• **Required action**:
Images should be left out, and everything else in the listing reproduced exactly.

• **Given information**:
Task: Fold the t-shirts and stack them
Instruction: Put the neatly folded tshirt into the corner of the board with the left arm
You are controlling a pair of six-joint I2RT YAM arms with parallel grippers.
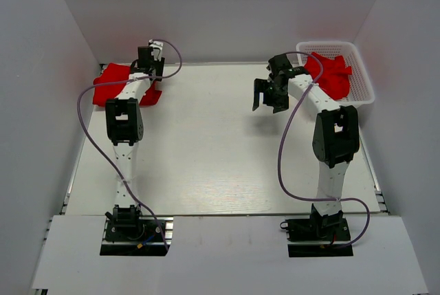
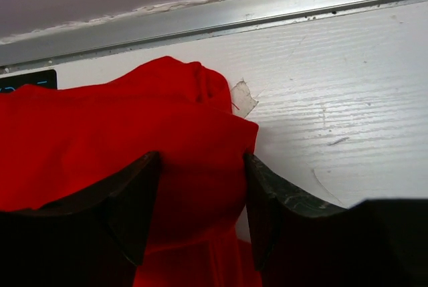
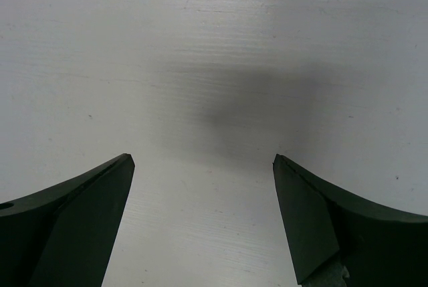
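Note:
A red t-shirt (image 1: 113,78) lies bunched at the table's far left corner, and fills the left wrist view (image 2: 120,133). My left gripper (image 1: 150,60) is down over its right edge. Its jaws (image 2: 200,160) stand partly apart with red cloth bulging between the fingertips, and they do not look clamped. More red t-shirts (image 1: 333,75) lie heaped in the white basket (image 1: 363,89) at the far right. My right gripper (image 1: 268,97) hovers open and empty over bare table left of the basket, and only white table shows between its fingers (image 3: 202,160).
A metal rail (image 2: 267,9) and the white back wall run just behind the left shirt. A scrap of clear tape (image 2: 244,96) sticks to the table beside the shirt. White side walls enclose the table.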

• **Response for this exercise**:
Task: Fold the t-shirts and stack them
Instruction: Put the neatly folded tshirt into the corner of the board with the left arm
You are controlling a pair of six-joint I2RT YAM arms with parallel grippers.
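Note:
A red t-shirt (image 1: 113,78) lies bunched at the table's far left corner, and fills the left wrist view (image 2: 120,133). My left gripper (image 1: 150,60) is down over its right edge. Its jaws (image 2: 200,160) stand partly apart with red cloth bulging between the fingertips, and they do not look clamped. More red t-shirts (image 1: 333,75) lie heaped in the white basket (image 1: 363,89) at the far right. My right gripper (image 1: 268,97) hovers open and empty over bare table left of the basket, and only white table shows between its fingers (image 3: 202,160).
A metal rail (image 2: 267,9) and the white back wall run just behind the left shirt. A scrap of clear tape (image 2: 244,96) sticks to the table beside the shirt. White side walls enclose the table.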

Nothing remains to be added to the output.